L’esprit de Frank Zappa plane aussi.

Ce mélange explosif est précisément ce qui a soufflé Martin Dupuis, qui a d’abord connu le groupe en tant que fan. « Je n’en revenais pas de la complexité et de leur dextérité. Je suis sorti de là découragé, dit-il, parlant du tout premier concert de Groovy auquel il a assisté. Je me disais qu’il fallait que j’arrête de faire de la musique, qu’il y avait quelque chose que je n’avais pas compris. »

Après les départs successifs des guitaristes Stéphane Vigeant et Martin Pelletier, Martin Dupuis a d’abord cru que Eater’s Digest ne sortirait jamais. Puis, il a auditionné pour obtenir le poste. « J’étais sûr que je ne l’aurais pas, mais j’ai auditionné en maudit, j’avais du gaz d’avion dans ma tinque ! » Sa motivation — et ses appels incessants après l’audition — a fini par convaincre les autres membres de Groovy.

Un peu plus de 25 ans plus tard, les deux musiciens sont fiers du chemin parcouru.
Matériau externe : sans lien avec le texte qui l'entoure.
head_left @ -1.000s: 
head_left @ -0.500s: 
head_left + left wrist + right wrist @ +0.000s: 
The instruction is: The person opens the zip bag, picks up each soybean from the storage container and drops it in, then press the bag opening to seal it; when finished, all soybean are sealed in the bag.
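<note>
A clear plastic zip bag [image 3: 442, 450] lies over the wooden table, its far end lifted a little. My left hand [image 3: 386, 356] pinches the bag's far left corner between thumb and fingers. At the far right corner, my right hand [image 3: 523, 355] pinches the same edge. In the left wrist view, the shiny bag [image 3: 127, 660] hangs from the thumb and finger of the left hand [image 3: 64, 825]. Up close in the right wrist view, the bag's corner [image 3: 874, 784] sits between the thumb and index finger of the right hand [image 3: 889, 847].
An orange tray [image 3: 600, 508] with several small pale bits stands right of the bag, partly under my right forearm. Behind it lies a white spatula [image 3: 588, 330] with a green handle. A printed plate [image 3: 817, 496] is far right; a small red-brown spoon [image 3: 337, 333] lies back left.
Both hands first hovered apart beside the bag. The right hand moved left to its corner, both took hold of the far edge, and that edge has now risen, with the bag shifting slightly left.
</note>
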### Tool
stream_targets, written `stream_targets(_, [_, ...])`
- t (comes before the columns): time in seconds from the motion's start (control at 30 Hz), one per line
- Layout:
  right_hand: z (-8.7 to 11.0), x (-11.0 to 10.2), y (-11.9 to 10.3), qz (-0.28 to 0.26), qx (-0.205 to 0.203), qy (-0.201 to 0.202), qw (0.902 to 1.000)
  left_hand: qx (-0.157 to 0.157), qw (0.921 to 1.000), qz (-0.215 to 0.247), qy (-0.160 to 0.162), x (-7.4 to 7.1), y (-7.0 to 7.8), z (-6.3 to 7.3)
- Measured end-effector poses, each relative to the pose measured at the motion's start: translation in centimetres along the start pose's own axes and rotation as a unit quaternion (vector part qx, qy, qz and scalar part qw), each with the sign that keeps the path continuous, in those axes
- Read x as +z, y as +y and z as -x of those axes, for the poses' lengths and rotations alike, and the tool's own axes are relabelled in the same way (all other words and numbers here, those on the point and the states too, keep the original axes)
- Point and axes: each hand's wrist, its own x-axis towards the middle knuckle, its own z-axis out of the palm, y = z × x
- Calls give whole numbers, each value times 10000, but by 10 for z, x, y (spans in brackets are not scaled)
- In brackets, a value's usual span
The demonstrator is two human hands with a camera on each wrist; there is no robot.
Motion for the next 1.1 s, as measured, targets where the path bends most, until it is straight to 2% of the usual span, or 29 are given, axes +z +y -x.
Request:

Groovy Aardvark ne donne plus que quelques concerts par année, et gérer son patrimoine lui convient. Vince Peake, qui joue maintenant aussi avec GrimSkunk, est d’ailleurs particulièrement heureux que Eater’s Digest sorte enfin en format vinyle.

« J’ai 52 ans, je viens du vinyle, dit-il. L’objet me fascine toujours autant. J’aime mettre l’aiguille. Même s’il y a des scratchs sur le disque, c’est pas grave, ça fait partie de l’affaire. Et quant à moi, le son analogue sera toujours meilleur. Easter’s Digest sonne mieux que jamais. »

Aux Foufs, le 23 novembre, 20 h.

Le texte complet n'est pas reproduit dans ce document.